RESEARCHING a Better Way to Predict Health Risks

by Dr. Steven Heymsfield

Researching a Better Way to Predict Health Risks

What if doctors could predict your risk of developing disease simply by evaluating your body shape?

That’s a real possibility being investigated through the Shape Up research study at LSU’s Pennington Biomedical Research Center.

“Everybody has a unique body shape,” begins Dr. Steven Heymsfield, the study’s principal investigator. “That shape is related to your body composition—how much muscle, fat and bone density you have. We also know body shape and composition are related to health risk.”

While the height and weight measures that combine to determine the body mass index (BMI) are still important, there are a lot of variations within those parameters.

For example, even though two women are both 5-foot-6-inches tall and weigh 130 pounds, one person might have longer legs, a smaller waist circumference or carry more weight in a certain part of her body, such as the midsection or posterior.

Researchers seek to understand the health implications of those differences. “People have always known that within the same height and weight class there are significant differences with regard to health, but we haven’t always been able to quantify it very well,” he says.

The Shape Up research study explores that correlation between body shape and health by cross-referencing basic clinical testing such as blood tests with new technology that includes 3-dimensional imaging and DEXA scans, which measure muscle, bone and fat.

“The plan is to link the hundreds of shape measures we get from participants to their actual DEXA scan. And, that will tell us their body composition,” explains Dr. Heymsfield.

“We’ll be able to link their cholesterol levels to their body shape. We’ll also look at blood sugar, which measures insulin resistance and is a predictor of diabetes down the line.”

Once certain factors are known to be significant predictors of disease, a scale of risk can be developed. Eventually, doctors might use that knowledge in engaging earlier strategies to help slow the onset of disease—or even prevent it all together—in individuals or even entire populations.

The ability to reference a guide that relates body shape to health risk is particularly relevant since sophisticated scanners are becoming more affordable and accessible in doctors’ offices and even health clubs.

The old, big, expensive high-tech scanners have shrunk both in cost and in size. Now, the same 3-D imaging programs that allow Internet retailers to measure clients by cell phone and make custom clothing are being adapted for medical imaging.

While the 3-D technology that can produce customized blue jeans is also helping determine whether physical characteristics can predict the onset of disease, the makeup of genes also plays a major role in the next phase of the study.

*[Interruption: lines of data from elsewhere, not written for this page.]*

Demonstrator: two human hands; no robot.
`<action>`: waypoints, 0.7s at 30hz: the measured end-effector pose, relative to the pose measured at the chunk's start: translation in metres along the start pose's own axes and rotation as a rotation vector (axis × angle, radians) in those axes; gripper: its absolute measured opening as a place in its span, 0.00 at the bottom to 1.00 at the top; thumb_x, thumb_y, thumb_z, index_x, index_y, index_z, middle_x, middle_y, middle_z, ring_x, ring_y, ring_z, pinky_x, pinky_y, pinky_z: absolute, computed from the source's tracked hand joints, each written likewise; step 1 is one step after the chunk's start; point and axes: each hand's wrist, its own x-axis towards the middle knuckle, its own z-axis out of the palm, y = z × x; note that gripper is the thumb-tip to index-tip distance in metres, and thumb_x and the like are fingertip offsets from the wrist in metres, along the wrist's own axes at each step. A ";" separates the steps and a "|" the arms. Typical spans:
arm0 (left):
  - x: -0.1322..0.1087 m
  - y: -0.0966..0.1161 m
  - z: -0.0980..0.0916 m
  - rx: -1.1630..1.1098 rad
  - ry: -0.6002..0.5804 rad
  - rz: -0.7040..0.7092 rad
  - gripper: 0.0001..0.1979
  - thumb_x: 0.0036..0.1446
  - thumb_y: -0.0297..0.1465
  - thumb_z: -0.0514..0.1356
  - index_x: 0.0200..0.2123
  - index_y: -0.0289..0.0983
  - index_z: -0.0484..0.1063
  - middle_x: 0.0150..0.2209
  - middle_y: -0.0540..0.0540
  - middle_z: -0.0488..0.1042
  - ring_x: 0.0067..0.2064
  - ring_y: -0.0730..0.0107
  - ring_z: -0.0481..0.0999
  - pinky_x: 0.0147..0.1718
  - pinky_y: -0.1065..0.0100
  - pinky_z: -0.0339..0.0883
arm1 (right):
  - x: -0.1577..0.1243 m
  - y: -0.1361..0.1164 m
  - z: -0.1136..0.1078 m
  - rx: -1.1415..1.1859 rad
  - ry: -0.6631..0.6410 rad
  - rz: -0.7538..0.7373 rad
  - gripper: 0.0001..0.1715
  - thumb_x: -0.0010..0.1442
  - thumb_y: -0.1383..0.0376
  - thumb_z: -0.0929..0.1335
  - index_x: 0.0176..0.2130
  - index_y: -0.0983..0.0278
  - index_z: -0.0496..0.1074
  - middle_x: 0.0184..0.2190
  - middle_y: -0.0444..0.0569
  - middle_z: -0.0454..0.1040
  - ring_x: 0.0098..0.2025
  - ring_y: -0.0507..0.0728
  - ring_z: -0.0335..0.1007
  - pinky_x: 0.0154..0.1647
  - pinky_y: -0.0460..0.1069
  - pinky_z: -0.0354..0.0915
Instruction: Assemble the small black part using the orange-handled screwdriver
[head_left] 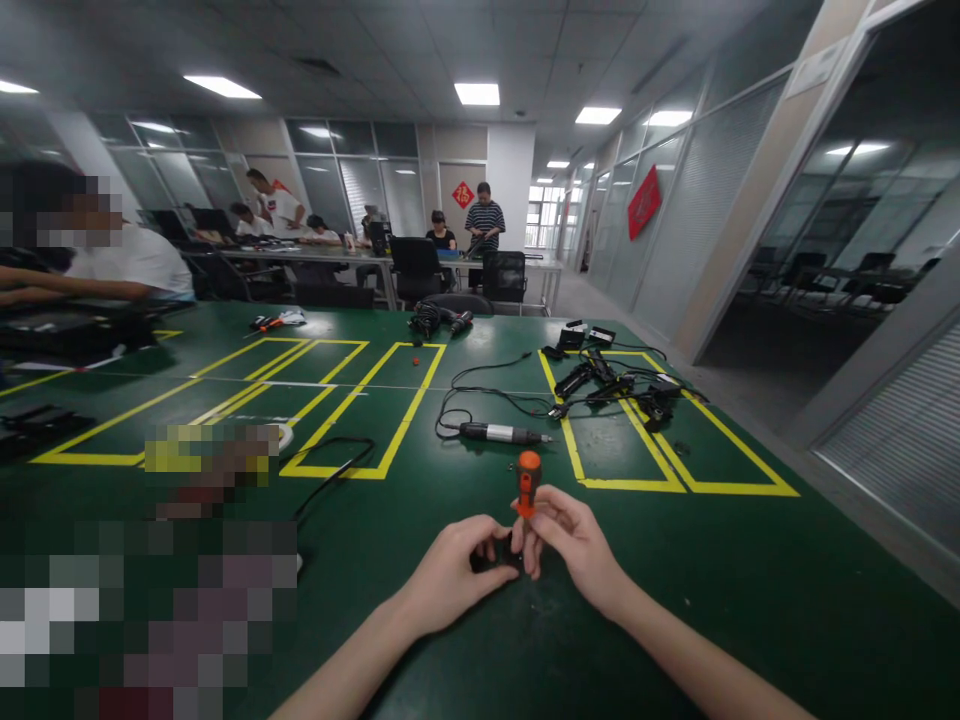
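My right hand [564, 535] is closed around the lower part of a screwdriver [529, 478] with an orange and black handle. The screwdriver stands upright, handle up, its tip hidden among the fingers. Close on its left, my left hand [466, 565] pinches a small black part [513, 548], mostly covered by the fingers; its kind I cannot make out. The two hands meet just above the green table [645, 610]. Beyond them lies a black and silver electric screwdriver [499, 433] with a cord, touched by neither hand.
Black parts and cables [600, 380] lie piled at the right, within yellow tape lines [634, 486]. Toward the far edge are a power drill [460, 322] and a coiled black cable [425, 318]. A person [120, 250] sits at the left; others work behind. The lower left is pixelated.
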 end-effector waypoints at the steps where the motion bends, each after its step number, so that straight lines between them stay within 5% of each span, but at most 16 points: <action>1: 0.000 0.001 0.000 -0.004 -0.001 0.001 0.08 0.57 0.34 0.67 0.36 0.37 0.74 0.32 0.52 0.71 0.34 0.71 0.69 0.34 0.70 0.61 | -0.001 0.002 0.000 0.010 0.001 -0.006 0.22 0.60 0.50 0.74 0.43 0.64 0.70 0.28 0.45 0.77 0.21 0.50 0.70 0.22 0.45 0.68; 9: -0.001 0.001 -0.002 -0.015 0.008 -0.005 0.07 0.56 0.33 0.67 0.37 0.38 0.75 0.32 0.51 0.73 0.34 0.69 0.71 0.35 0.68 0.62 | 0.003 0.001 0.001 -0.069 0.063 0.016 0.21 0.52 0.53 0.79 0.31 0.65 0.73 0.23 0.43 0.73 0.19 0.49 0.67 0.20 0.45 0.66; 16: -0.001 0.005 -0.005 -0.025 -0.009 -0.004 0.08 0.56 0.33 0.67 0.38 0.37 0.76 0.32 0.51 0.72 0.34 0.70 0.70 0.35 0.68 0.62 | 0.002 0.004 0.000 -0.022 0.027 0.008 0.23 0.62 0.47 0.72 0.35 0.66 0.74 0.25 0.46 0.74 0.20 0.49 0.69 0.21 0.45 0.67; 21: -0.001 0.006 -0.007 -0.046 -0.030 0.006 0.09 0.57 0.35 0.66 0.40 0.37 0.76 0.34 0.49 0.74 0.36 0.69 0.72 0.37 0.69 0.64 | 0.001 0.008 -0.002 -0.017 0.055 -0.007 0.22 0.59 0.51 0.75 0.41 0.63 0.70 0.26 0.44 0.77 0.20 0.49 0.68 0.21 0.44 0.66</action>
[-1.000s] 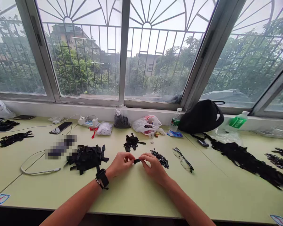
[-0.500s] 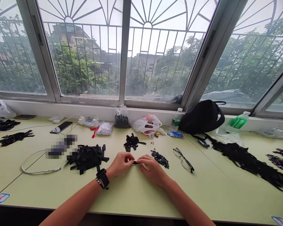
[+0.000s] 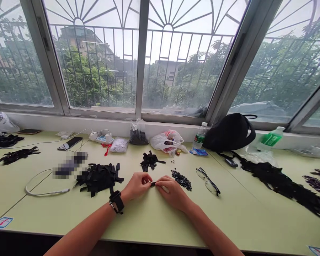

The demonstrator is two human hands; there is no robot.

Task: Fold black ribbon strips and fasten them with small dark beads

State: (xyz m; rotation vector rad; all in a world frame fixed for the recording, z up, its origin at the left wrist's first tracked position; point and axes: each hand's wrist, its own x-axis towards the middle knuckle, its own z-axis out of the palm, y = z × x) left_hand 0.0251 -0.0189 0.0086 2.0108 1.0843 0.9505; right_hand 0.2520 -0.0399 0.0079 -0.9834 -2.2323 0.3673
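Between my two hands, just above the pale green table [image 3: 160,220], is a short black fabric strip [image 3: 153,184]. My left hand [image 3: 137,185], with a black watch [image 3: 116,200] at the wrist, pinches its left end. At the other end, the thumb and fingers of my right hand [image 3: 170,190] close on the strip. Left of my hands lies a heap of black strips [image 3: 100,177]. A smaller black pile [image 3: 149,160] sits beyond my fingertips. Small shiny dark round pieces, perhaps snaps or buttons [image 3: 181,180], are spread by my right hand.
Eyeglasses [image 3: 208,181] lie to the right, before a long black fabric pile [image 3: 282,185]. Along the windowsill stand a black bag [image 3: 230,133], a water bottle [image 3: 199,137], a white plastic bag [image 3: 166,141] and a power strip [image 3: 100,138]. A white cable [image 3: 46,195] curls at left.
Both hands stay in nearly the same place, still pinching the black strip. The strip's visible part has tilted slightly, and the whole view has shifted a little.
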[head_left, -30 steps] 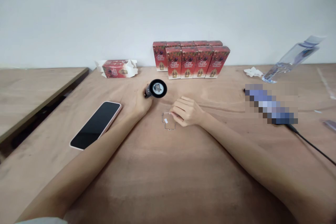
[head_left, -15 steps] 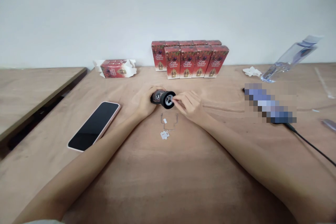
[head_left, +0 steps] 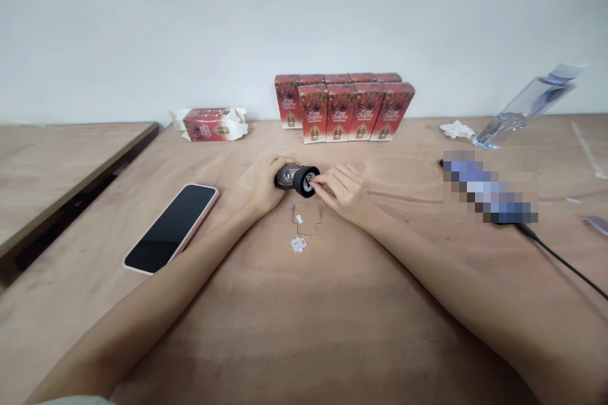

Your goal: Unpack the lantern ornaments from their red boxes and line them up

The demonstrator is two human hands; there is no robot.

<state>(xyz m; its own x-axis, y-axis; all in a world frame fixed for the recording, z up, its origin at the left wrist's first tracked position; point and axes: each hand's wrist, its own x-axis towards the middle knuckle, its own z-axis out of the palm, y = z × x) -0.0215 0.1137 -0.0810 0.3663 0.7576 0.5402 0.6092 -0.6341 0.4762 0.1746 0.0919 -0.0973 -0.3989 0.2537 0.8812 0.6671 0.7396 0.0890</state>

“Your shape is determined by your lifestyle and your genes,” Heymsfield explains. “Whether you’re tall or short, hair color, eye color—everything about you—is pretty genetically related in our culture. In the future, we hope to analyze that genetic material and find out what genes influence body shape.”

The National Institutes of Health’s National Institute of Diabetes and Digestive and Kidney Diseases provided Pennington Biomedical a $4 million grant for the Shape Up study for adults and a $3 million grant for a future work extending the Shape Up study to children.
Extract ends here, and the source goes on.